TERROR OF MECHAGODZILLA (1975): 30 Days of Godzilla

DAY 16


aka. Terror of Godzilla

Here we are folks. We've truly reached the end of an era. Godzilla returns to once again fight his diabolical doppleganger Mechagodzilla, but this is the last time we'll see this particular version of Godzilla. Terror of Mechagodzilla is the 15th and final film in the original series, and it all comes full circle with Ishiro Honda, the original Gojira director, returning to take Godzilla movies back to their darker roots.

Despite glaring lapses in continuity, Terror of Mechagodzilla is presented as a direct sequel to Godzilla vs. Mechagodzilla. The film opens with an Interpol-operated submarine searching for the remains of Mechagodzilla when it is attacked and destroyed by Titanosaurus, a giant aquatic dinosaur. With the help of marine biologist Akira Ichinose (Katsuhiko Sasaki), Interpol agents attempt to track down the creature. What the heroes do not realize, however, is that Titanosaurus is under the control of the vengeful and allegedly deceased Dr. Shinzô Mafune (Akihiko Hirata) who is allied with the aliens from Black Hole Planet 3. In order to get revenge on the world that spurned his research a decade prior, Mafune has agreed to help the aliens rebuild Mechagodzilla to destroy Godzilla and Tokyo. Further complicating matters, Ichinose and Mafune's daughter (Tomoko Ai) begin to fall in love, but her heart belongs to another. Literally. She's a friggin' cyborg implanted with Mechagodzilla's control mechanism! As this bizarre story of robot women and the star-crossed marine biologists who love them plays out alongside the main Interpol investigation, Godzilla is surprisingly absent. It takes almost 50 minutes for Godzilla to show up, but when he does he takes on Mechagodzilla and Titanosaurus by himself in a spectacular climactic brawl. Godzilla throws down with some of his most physical fighting in years. With a little help from his human friends, Godzilla proves in this -- his last outing in the original series -- that he remains King of the Monsters.

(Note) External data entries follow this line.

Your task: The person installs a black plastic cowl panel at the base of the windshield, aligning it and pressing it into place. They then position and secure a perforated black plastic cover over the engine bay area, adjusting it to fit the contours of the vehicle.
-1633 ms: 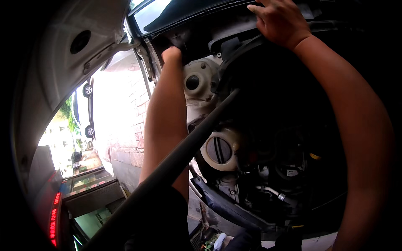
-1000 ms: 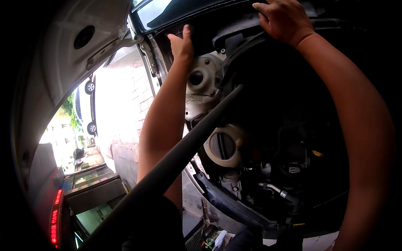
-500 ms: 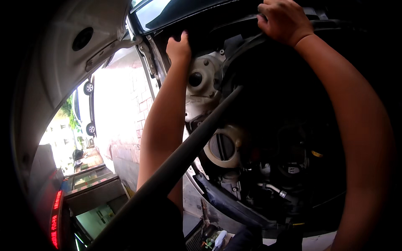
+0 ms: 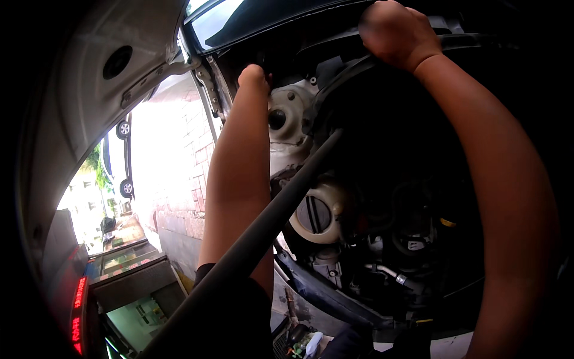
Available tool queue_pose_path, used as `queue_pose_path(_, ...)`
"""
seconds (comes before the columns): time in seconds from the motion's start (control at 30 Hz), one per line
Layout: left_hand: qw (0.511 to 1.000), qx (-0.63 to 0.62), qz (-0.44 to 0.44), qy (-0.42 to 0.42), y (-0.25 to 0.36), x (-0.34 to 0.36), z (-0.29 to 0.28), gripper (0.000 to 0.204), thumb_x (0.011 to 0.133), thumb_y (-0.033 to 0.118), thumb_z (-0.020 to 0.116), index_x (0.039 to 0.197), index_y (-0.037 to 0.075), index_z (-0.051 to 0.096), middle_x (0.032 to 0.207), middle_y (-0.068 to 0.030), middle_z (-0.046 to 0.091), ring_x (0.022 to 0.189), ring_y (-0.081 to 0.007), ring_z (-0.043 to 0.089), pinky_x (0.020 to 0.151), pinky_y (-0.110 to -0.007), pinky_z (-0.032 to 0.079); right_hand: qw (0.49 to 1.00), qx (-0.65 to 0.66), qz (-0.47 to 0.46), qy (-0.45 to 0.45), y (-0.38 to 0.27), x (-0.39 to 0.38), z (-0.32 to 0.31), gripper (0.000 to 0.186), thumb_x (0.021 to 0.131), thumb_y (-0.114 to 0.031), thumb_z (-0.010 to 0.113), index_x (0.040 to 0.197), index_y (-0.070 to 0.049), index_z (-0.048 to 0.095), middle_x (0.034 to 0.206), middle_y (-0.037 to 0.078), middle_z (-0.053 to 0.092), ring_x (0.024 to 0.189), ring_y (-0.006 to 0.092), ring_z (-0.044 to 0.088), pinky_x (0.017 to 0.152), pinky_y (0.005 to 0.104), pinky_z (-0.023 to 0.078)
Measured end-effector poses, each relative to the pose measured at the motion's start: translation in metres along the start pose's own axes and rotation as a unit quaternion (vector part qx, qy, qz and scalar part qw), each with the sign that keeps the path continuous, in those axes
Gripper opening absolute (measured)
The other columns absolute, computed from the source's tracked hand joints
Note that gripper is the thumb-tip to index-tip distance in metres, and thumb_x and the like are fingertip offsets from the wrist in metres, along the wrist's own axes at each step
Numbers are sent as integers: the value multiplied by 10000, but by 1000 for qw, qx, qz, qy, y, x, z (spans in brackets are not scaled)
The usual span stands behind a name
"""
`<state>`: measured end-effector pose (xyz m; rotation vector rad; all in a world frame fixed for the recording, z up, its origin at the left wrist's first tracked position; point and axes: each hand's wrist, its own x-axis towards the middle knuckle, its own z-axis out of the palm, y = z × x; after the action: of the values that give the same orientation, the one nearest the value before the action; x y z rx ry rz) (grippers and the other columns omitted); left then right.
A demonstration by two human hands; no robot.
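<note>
Our left hand (image 4: 254,76) is in the shadowed corner just below a windshield (image 4: 230,23), its fingers mostly hidden; we cannot tell whether it grips anything. Our right hand (image 4: 400,33) is well apart from it, at top right, curled with the knuckles up; part of it is blurred, and we cannot tell what, if anything, it holds. A dark trim strip (image 4: 350,67) of the engine bay lies between the hands, meeting the right one at its lower edge and curving down and left, near the left hand but apart from it.

Our left arm reaches nearly straight up; our right arm bows outward, elbow bent.

Just below the left hand is a pale metal housing (image 4: 290,128) with a round dark opening. Farther down sits a pale round container with a grey ridged cap (image 4: 314,215). A thick dark bar (image 4: 251,239) crosses diagonally in front of our left arm. At left we see a pale raised panel (image 4: 78,113), sunlit paving (image 4: 194,155) and a red lit sign (image 4: 78,305).
</note>
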<state>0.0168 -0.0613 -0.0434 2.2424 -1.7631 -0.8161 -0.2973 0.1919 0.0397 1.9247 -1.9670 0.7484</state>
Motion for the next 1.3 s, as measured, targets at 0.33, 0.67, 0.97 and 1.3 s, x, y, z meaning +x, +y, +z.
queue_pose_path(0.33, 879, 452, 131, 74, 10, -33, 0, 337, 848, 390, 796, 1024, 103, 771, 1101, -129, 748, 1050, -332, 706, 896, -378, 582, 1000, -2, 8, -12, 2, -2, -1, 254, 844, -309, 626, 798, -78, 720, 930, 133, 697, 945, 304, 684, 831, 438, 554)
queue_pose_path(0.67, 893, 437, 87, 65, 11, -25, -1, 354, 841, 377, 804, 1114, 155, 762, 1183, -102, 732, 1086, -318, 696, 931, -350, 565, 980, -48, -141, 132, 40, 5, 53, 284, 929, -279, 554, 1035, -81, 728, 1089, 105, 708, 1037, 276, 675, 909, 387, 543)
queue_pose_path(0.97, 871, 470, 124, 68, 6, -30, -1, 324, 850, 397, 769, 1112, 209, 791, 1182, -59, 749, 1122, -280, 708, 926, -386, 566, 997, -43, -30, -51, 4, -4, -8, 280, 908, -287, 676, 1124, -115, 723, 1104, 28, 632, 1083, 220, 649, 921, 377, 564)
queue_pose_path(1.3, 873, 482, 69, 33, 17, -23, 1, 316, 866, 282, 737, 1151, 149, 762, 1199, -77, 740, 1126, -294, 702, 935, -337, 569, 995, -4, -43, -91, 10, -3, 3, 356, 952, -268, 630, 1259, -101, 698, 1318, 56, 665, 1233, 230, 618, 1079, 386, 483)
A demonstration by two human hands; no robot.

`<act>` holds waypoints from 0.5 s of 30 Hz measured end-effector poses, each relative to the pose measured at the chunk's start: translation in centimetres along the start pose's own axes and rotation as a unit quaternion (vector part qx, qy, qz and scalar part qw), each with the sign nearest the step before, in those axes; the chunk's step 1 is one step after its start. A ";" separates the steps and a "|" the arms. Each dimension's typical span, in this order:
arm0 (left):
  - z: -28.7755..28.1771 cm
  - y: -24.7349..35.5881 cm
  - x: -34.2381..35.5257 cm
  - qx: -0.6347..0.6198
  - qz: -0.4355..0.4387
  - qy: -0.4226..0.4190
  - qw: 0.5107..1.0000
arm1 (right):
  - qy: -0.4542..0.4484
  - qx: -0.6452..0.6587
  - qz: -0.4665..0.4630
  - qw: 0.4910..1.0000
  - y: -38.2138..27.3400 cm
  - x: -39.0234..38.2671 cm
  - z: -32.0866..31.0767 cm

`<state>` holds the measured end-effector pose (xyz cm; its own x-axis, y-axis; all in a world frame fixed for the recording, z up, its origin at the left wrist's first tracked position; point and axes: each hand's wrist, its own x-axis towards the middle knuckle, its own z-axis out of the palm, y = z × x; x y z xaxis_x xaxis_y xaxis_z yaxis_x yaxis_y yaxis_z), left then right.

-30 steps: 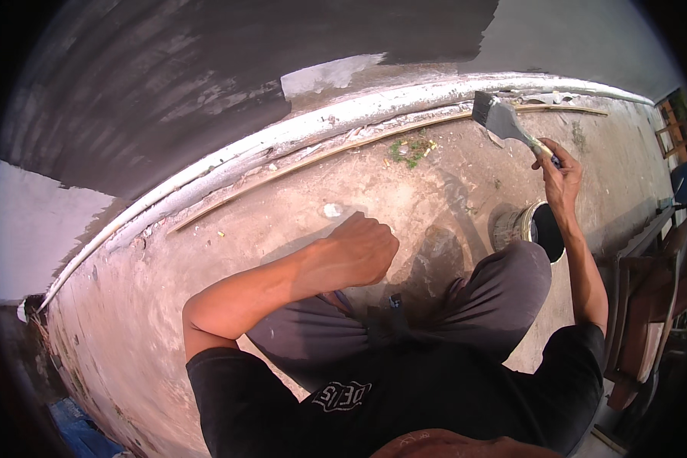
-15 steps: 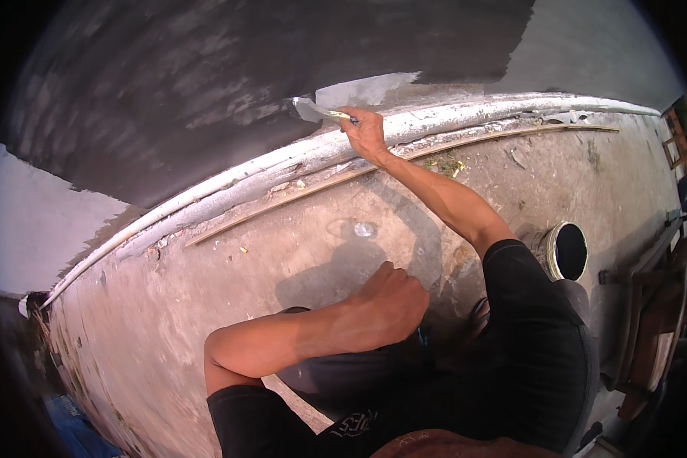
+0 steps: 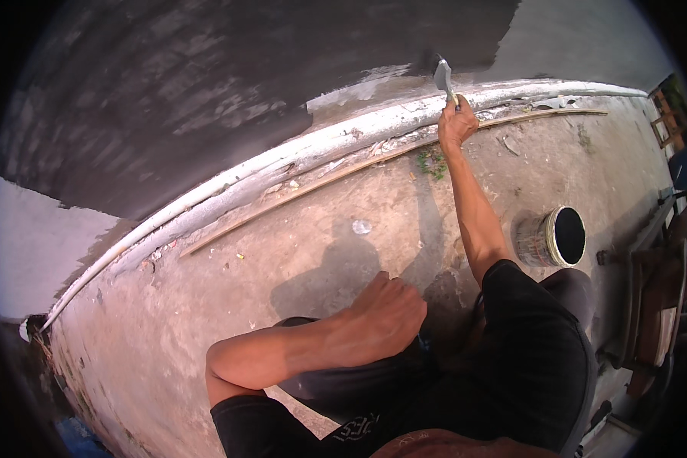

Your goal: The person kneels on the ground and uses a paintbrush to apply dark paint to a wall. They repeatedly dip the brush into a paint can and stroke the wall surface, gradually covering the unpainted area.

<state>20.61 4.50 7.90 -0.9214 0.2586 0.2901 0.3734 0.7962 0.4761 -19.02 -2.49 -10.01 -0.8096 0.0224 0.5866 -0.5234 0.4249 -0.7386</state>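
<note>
My right hand [image 3: 458, 120] is closed around the handle of a wide paintbrush [image 3: 443, 75], whose dark-tipped bristles are at the dark-painted wall [image 3: 206, 91], just above a pale patch; whether they touch is unclear. My left hand [image 3: 389, 313] is curled closed low in front of my body, palm hidden, so what it holds, if anything, cannot be seen. A bucket [image 3: 549, 237] of dark paint stands on the concrete floor [image 3: 160, 320] to my right.
A white pipe [image 3: 267, 164] runs along the wall's foot, with a long wooden strip [image 3: 298, 189] on the floor below it. Small debris and weeds [image 3: 431, 162] lie near it. Wooden and metal items [image 3: 649, 305] crowd the right edge.
The brush first swung up and left from beside the bucket to the wall, then moved right along it. My left hand has shifted down and right in the picture.
</note>
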 end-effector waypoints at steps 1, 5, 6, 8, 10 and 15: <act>-0.2 0.2 0.0 -0.005 0.001 0.000 1.000 | 0.026 -0.028 -0.004 0.999 -0.1 -0.3 -0.1; -0.5 0.6 0.0 0.008 0.014 0.005 1.000 | -0.006 0.055 -0.068 0.996 -4.9 -4.4 2.7; -0.5 0.5 0.2 0.009 0.020 0.005 1.000 | -0.025 0.065 -0.050 0.996 -6.6 -5.8 3.5; -0.6 0.6 0.2 0.007 0.018 0.003 1.000 | -0.055 0.090 -0.047 0.993 -10.6 -10.1 4.0; -0.4 0.8 0.2 -0.001 0.010 -0.001 1.000 | -0.089 0.147 -0.057 0.983 -13.9 -14.2 3.8; 0.0 0.8 0.3 -0.006 -0.008 -0.020 1.000 | -0.251 0.276 -0.124 0.920 -16.8 -18.8 2.3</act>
<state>20.62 5.23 8.33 -0.9305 0.2686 0.2489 0.3602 0.7937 0.4902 4.41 -12.16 -9.44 -0.5954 -0.4919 0.6352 -0.6519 -0.1663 -0.7398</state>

A Three-Way of Titanic Terror
In contrast with the goofiness of Godzilla vs. Mechagodzilla (not to mention the last five years of Godzilla films), Terror of Mechagodzilla has a much darker and violent tone. Director Ishiro Honda somehow manages to convey grim drama and pathos in this cockamamie tale of robots, cyborgs, aliens, dinosaurs, and super sonic lasers. It helps a great deal that the design of Titanosaurus reflects a more realistic take on dinosaur biology than the recent trend toward outlandish monsters like Megalon and Gigan. Even the monster fights, which are still choreographed with the same WWF wrestling style that had taken over the Godzilla franchise a decade prior, are tempered with more scenes of violent urban destruction and primal suit-acting. Original Gojira composer Akira Ifukube also returns to give Godzilla a properly ominous and apocalyptic score that puts Masaru Sato's previous funk-filled popscores to shame.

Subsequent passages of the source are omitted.